✨ Add machine-readable patch to fix script injections in workflows #4218

pnacht · 2024-07-05T01:47:25Z

What kind of change does this PR introduce?

PR title follows the guidelines defined in our pull request documentation

What is the current behavior?

Findings have a .Remediation.Patch field which is meant to contain a machine-readable patch fixing that particular finding:

scorecard/finding/probe.go

Lines 50 to 52 in 3155309

    
           type Remediation struct { 
        
           	// Patch for machines. 
        
           	Patch *string `json:"patch,omitempty"`

This field currently isn't used by any Scorecard probe.

What is the new behavior (if this is a feature change)?**

This PR adds a machine-readable patch (following the "unified diff" format which users can then apply using patch or git apply) fixing all hasDangerousWorkflowScriptInjection findings.

Each finding is patched by creating a global environment variable that wraps the dangerous GitHub variable and replacing that GitHub variable by the envvar in the relevant run command.

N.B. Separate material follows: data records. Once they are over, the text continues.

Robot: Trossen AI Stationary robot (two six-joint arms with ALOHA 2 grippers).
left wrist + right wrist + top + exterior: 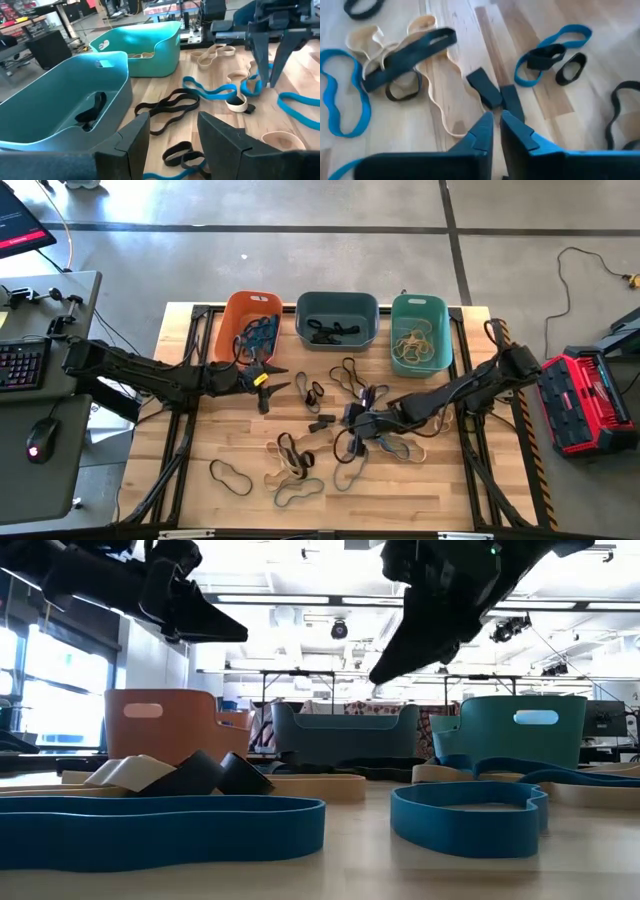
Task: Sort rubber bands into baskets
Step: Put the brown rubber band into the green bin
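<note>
The right gripper (352, 418) is being held low over the middle of the wooden table (420, 490), its fingers (517, 131) nearly closed with only a narrow gap and nothing visibly caught between them. Just ahead of its tips, a folded black rubber band (495, 92) is lying flat beside a tan rubber band (442, 95). The left gripper (272, 380) is being kept above the table in front of the orange basket (228, 320), its fingers (222, 137) spread wide and empty. More bands are lying scattered over the table, and some are resting inside the orange, slate-blue basket (337, 305) and teal basket (420, 306).
</note>
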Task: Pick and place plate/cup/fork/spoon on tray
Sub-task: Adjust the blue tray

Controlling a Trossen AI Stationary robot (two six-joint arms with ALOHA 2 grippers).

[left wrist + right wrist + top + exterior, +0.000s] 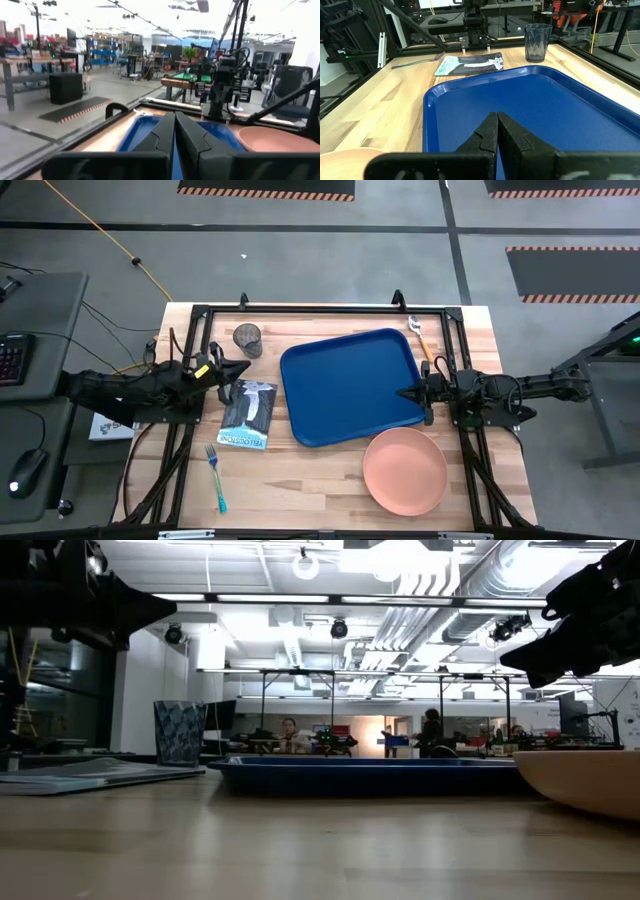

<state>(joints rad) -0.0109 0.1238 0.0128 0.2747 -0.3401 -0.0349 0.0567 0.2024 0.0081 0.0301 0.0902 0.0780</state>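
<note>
1. Your left gripper (243,370), fingers together and empty, hovered beside the cup (248,338); the fork (215,477) lay lengthwise toward the front edge.
2. The tray (350,385) held nothing.
3. Your right gripper (404,393), also closed, stood nearest the plate (404,470) and the spoon (422,340).

My right gripper (497,131) low over near edge of blue tray (560,105), fingers (485,137) pressed together, nothing between them. Tray bare, lying on wooden table (385,105). Beyond tray: dark packet (470,65) with white print, flat on table. Grey see-through cup (538,42) upright just past tray's far corner. Fork (417,61) beside packet. Sliver of orange plate (345,159) at corner. Other arm's gripper (475,42) above packet's far end.
</note>
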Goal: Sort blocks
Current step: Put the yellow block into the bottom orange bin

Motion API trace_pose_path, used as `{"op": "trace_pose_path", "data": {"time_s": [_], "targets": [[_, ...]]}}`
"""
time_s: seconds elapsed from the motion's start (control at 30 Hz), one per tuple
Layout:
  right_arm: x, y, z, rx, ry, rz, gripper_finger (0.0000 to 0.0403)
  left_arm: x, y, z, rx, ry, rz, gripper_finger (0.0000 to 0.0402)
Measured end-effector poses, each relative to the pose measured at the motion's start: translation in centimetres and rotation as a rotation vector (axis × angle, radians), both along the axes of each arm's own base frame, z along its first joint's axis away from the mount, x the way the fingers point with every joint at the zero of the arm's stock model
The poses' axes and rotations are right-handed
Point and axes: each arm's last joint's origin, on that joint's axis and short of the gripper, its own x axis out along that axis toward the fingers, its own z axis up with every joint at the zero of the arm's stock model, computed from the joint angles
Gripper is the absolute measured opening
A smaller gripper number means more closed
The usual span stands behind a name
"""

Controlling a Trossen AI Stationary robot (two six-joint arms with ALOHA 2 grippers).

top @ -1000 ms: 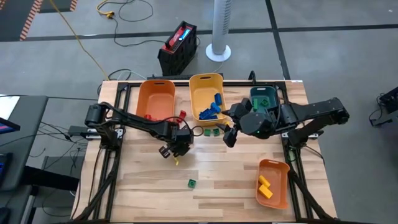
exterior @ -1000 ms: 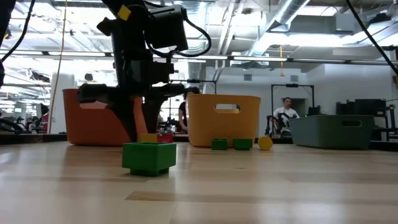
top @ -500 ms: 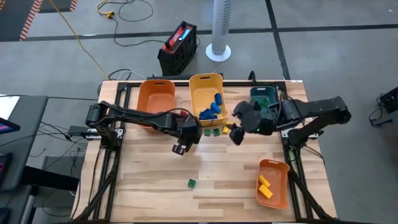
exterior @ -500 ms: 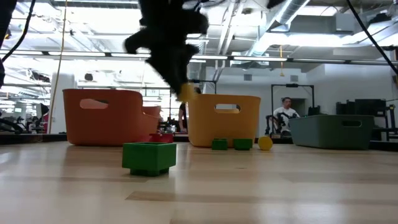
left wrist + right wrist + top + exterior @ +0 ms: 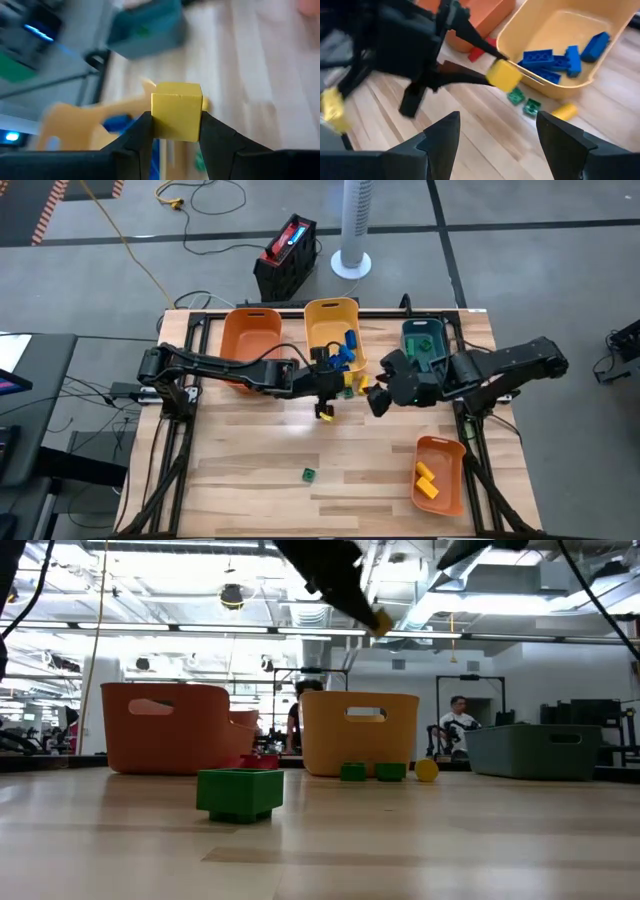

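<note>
My left fingers (image 5: pixel 175 142) pinch a yellow block (image 5: pixel 176 111) above the counter (image 5: pixel 250 460), just in front of the yellow bin (image 5: pixel 325 320). The orange bin (image 5: pixel 440 470) holding yellow blocks lies well off to my right. My right fingers (image 5: pixel 495 142) hang spread wide, empty, nearer it.

At the far edge of the wooden desk (image 5: pixel 250 470) you see an orange bin (image 5: pixel 250 338), a yellow bin (image 5: pixel 325 332) and a teal bin (image 5: pixel 425 340). Another orange bin (image 5: pixel 440 475) stands at the near right corner. Behind the desk, a black box (image 5: pixel 287 255) and a white fan base (image 5: pixel 351 264) stand on the floor.
</note>
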Motion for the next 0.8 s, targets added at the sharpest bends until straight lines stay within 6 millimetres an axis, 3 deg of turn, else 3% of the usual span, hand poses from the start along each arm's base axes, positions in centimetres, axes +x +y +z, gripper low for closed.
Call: {"op": "trace_pose_path", "data": {"time_s": [0.2,0.37,0.57,0.67,0.8], "targets": [[-0.2,-1.1,-0.9,0.047,-0.107,-0.065,0.0274,0.5,-0.9,1.3,0.172,-0.089,0.049,0.0120],[-1.0,-2.4,-0.9,0.010,-0.118,-0.073,0.0274,0.7,-1.7,2.0,0.175,-0.172,0.055,0.0120],[-3.1,-1.4,1.1,-0.250,-0.102,0.243,0.0274,-0.1,-1.7,3.4,-0.037,-0.247,-0.062,0.0120],[-3.7,-1.1,0.8,-0.282,-0.031,0.387,0.0274,-0.6,-1.8,4.2,-0.087,-0.274,-0.125,0.0120],[-3.0,-0.6,-0.7,-0.291,0.103,0.508,0.0274,-1.1,-2.0,5.3,-0.148,-0.316,-0.186,0.0120]]}}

That is:

+ env:
+   ISSUE_BODY: ${{ github.event.issue.body}}
+
 jobs:
   foo:
     steps:
-      - run: echo "${{ github.event.issue.body}}"
+      - run: echo "$ISSUE_BODY"

Or, on a real example:

go run main.go \
  --repo pnacht/cronk \
  --commit 6619fad1e79493034363b8865ab5dcbf5442a76c \
  --probes hasDangerousWorkflowScriptInjection \
  --format probe | jq .

{
  "...":,
  "findings": [
    {
      "...": "...",
      "remediation": {
        "patch": "<pretty-printed below>",
        "...": "..."
      },
      "probe": "hasDangerousWorkflowScriptInjection",
    }
  ]
}

Where the patch is:

diff --git a/.github/workflows/awesome-action.yml b/.github/workflows/awesome-action.yml
index 5eeb62ef6d3e94fc63676e9f9557a9389d05a99c..d234fa3415691e8f3c4f40183770fcea755f8d2c 100644
--- a/.github/workflows/awesome-action.yml
+++ b/.github/workflows/awesome-action.yml
@@ -4,6 +4,9 @@   push:
     branches: ["main"]
   pull_request:
 
+env:
+  PR_BODY: ${{ github.event.pull_request.body }}
+
 jobs:
   this_is_safe:
     runs-on: ubuntu-latest
@@ -14,7 +17,7 @@         uses: actions/checkout@v3
 
       - name: "Print PR title"
         if: github.event_name == 'pull_request'
-        run: echo "${{ github.event.pull_request.body }}"
+        run: echo "$PR_BODY"
 
       - name: "Do something awesome"
         uses: super-safe/[email protected]

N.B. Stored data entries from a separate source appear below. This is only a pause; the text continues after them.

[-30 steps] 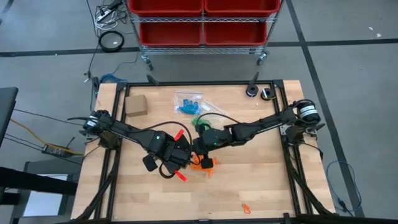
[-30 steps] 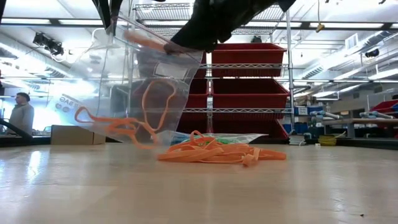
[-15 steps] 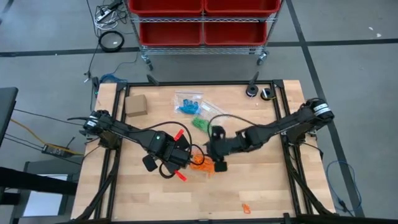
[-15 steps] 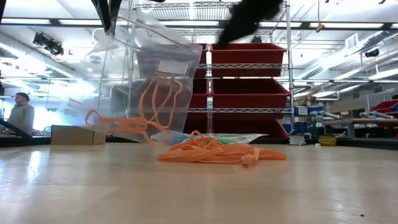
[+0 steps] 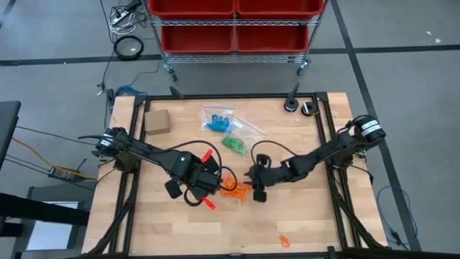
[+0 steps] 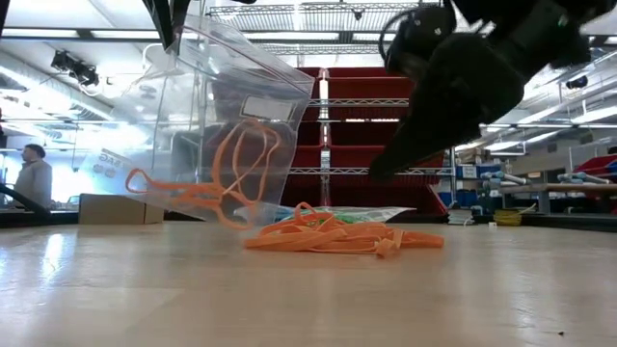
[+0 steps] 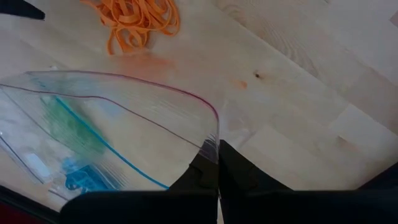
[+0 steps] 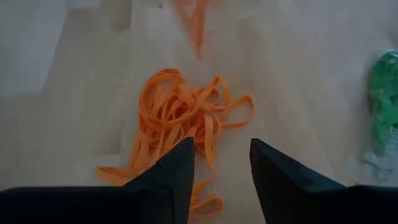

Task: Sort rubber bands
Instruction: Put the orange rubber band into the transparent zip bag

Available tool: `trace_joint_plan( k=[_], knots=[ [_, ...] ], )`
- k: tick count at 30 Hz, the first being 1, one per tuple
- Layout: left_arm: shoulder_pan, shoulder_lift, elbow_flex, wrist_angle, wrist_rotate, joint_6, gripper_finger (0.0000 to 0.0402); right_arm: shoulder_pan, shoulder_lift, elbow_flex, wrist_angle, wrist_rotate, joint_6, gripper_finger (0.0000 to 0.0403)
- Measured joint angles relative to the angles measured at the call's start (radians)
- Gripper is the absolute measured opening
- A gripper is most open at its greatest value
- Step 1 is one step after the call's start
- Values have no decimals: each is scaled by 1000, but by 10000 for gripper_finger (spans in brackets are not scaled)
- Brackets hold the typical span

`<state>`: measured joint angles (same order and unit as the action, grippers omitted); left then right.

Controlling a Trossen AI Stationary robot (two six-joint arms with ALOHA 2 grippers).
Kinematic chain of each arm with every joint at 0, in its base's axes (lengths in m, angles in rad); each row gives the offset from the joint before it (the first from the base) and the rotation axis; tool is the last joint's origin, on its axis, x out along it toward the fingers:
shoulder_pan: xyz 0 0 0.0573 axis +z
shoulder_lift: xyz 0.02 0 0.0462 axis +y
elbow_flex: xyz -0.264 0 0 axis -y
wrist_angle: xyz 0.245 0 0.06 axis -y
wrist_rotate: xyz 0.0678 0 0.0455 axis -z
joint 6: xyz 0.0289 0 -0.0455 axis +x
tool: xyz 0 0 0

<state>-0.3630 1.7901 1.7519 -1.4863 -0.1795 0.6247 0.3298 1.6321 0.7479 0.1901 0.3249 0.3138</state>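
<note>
A loose pile of orange rubber bands (image 5: 233, 188) (image 8: 177, 118) (image 6: 333, 236) lies on the wooden table near its middle. To its left, my left gripper (image 7: 216, 163) (image 5: 214, 180) is shut on a clear zip bag (image 6: 217, 116) that is lifted over the table. Several orange bands (image 6: 227, 173) lie in the bag's lower part. My right gripper (image 8: 221, 163) (image 5: 254, 188) (image 6: 386, 166) hangs open just above the pile's right side, slanting down, with a finger on either side of the pile's edge and touching nothing. My left gripper pinches the bag's top rim (image 7: 215, 134) between its two shut fingers, at one end of the open mouth. The fingers come from above, pointing down. The bag hangs below them with its mouth gaping; whether its lower corner touches the table, I cannot tell.
A zip bag of blue bands (image 5: 218, 119) and one of green bands (image 5: 233, 144) lie toward the far edge, with a tan cardboard box (image 5: 157, 121) at the far left. A single orange band (image 5: 284, 240) lies near the front edge. A red bin shelf (image 5: 233, 25) stands beyond the table.
My right gripper has drawn away from the bag's mouth, gone toward the table's right and near edges and sunk to just above the orange pile. The bag has stayed lifted in my left gripper, and the bands inside it have settled lower.
</note>
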Motion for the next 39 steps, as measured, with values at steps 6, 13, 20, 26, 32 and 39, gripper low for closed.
trace_joint_plan(
  k=[6,13,20,26,32,39],
  knots=[
    [0,0,0,-1,0,-1,0,-71,1,-38,58,-139,-16,139],
    [0,0,0,0,0,-2,0,-84,2,-40,58,-199,-22,137],
    [0,0,0,1,0,-5,0,-85,140,-49,130,-233,20,137],
    [0,0,0,-1,0,-14,0,-91,223,-12,199,-183,33,120],
    [0,0,0,-1,0,-12,0,-85,201,0,133,-176,-31,16],
    [0,0,0,-1,0,-10,0,-38,33,-5,2,-9,-51,1]
  ],
)
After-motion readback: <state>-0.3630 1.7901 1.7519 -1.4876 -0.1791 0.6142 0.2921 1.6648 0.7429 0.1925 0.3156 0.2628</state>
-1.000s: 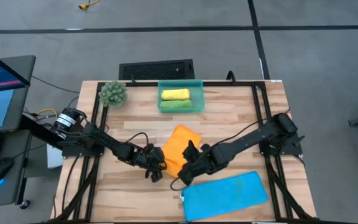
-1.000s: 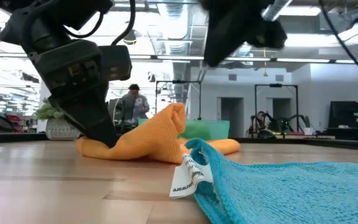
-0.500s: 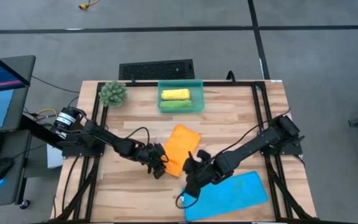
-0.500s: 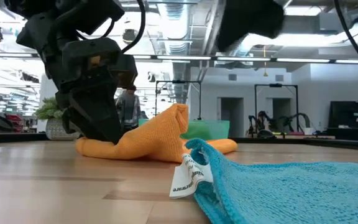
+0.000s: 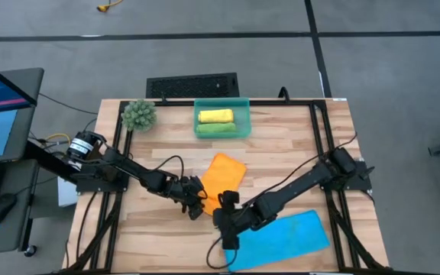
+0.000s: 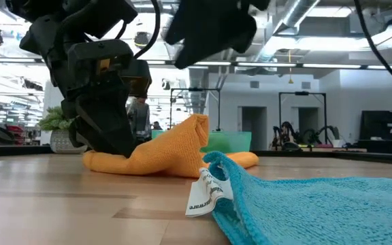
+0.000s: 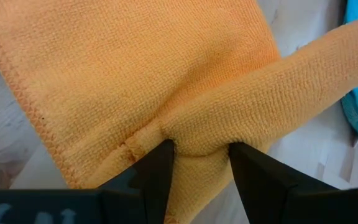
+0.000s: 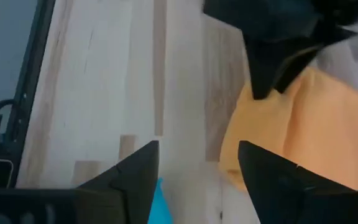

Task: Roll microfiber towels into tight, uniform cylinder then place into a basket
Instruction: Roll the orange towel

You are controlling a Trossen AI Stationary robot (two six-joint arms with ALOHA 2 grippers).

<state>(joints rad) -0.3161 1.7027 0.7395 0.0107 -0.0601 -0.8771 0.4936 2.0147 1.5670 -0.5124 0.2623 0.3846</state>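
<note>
An orange towel [image 5: 221,177] lies crumpled mid-table, one flap standing up in a peak [image 6: 196,126]. My left gripper [image 5: 198,201] is shut on its near left edge. A blue towel [image 5: 281,238] lies flat along the near edge, its label [image 6: 203,194] at its left corner. My right gripper [image 5: 221,215] hovers open above that corner, between the two towels, with nothing between its fingers [image 8: 135,180]. The teal basket [image 5: 244,114] at the far edge holds a yellow roll [image 5: 215,115] and a green roll [image 5: 216,128]. My left gripper pinches a bunched fold of the orange towel [image 7: 197,144] between its two fingers, next to the stitched hem [image 7: 132,146]. The fingers slant down from the table's left. The pinched fold stands just off the wood; the rest of the towel lies slack on the table.
A spiky green plant ball [image 5: 138,114] sits at the far left corner. Black frame rails [image 5: 319,145] run along the table's sides. Bare wood lies between the basket and the orange towel. People and equipment show in the room beyond the table.
My right gripper has come away from the orange towel's near edge and moved toward the table's left and near edge, over the blue towel's left corner. My left gripper has shifted a little to the right, still on the orange towel, whose near edge has drawn in.
</note>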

The patched workflow is then validated by parsing it with actionlint. As long as the patch added no new parsing errors, it is accepted.

Tests for the changes have been added (for bug fixes/features)

Which issue(s) this PR fixes

Fixes #3950

Special notes for your reviewer

This feature requires access to the original workflow files, so we must know the path to the tempdir where the downloaded repository is stored. This is done in pkg/scorecard_result.populateRawResults.
This feature requires a significant amount of "custom parsing". We can't simply patch the workflow struct created by actionlint.Parse() because it loses style information (i.e. whitespace, order of elements, etc). We must therefore parse the workflow ourselves to ensure we make minimal patches that follow the original file's style as best we can. However, the logic does use the actionlint.Workflow when possible (which is only to read any existing environment variables).
Regarding the global environment:
- If the workflow already contains a global environment, it is used.
  - The new envvar adopts the same indentation as the existing envvars.
  - If an existing global envvar already covers the dangerous variable, we use it instead of creating a new envvar with the same value
  - If an existing global envvar has the same name as the one we'd create, but a different value, we append an arbitrary hard-coded string to avoid conflicts. Envvars at lower scopes (job- and step-level) are not considered, which may lead to (likely very rare) conflicts.
- If a new env must be created:
  - it is created right above the jobs: label
  - In an attempt to keep the workflow's style:
    - the indentation step used for the new envvar will be copied from the indentation step used for the individual job labels.
    - blanks lines will be inserted between the envvar definition and the jobs: label. The number of lines matches the number between the jobs: label and the end of the preceding block in the original workflow.
In case of errors at any point in the process, the patch is simply left blank, without interrupting Scorecard's ordinary flow. I was unsure how to log these errors (is it just a matter of creating a new logger with sclog.NewLogger(WarnLevel)?).

Known limitations:

As mentioned above, the feature does not currently detect potential name collisions between the new environment variable (declared globally) and environment variables declared at a lower scope (job- or step-level).
This would require a full parsing of the entire workflow to understand precisely which step, in which job, the finding is flagging, which environment variables exist at that step, etc. Given that such name collisions seem exceedingly rare, the current "basic" implementation seems sufficient, in my opinion.
There are situations where the proper use of the envvar isn't $FOO, but env.foo (i.e. in a more complex GitHub variable expansion) or process.env.foo (i.e. when using actions/github-script). The current implementation does not handle these situations properly, and always uses $FOO.

Open questions:

Should this feature be added to the Scorecard documentation? If so, where? checks.yml/md?
The logic to generate a patch diff is pretty generic and could easily be used in in other probes' Remediation.patch implementations. However, I'm unsure where the best place for such features would be. Create a new remediation/patch.go?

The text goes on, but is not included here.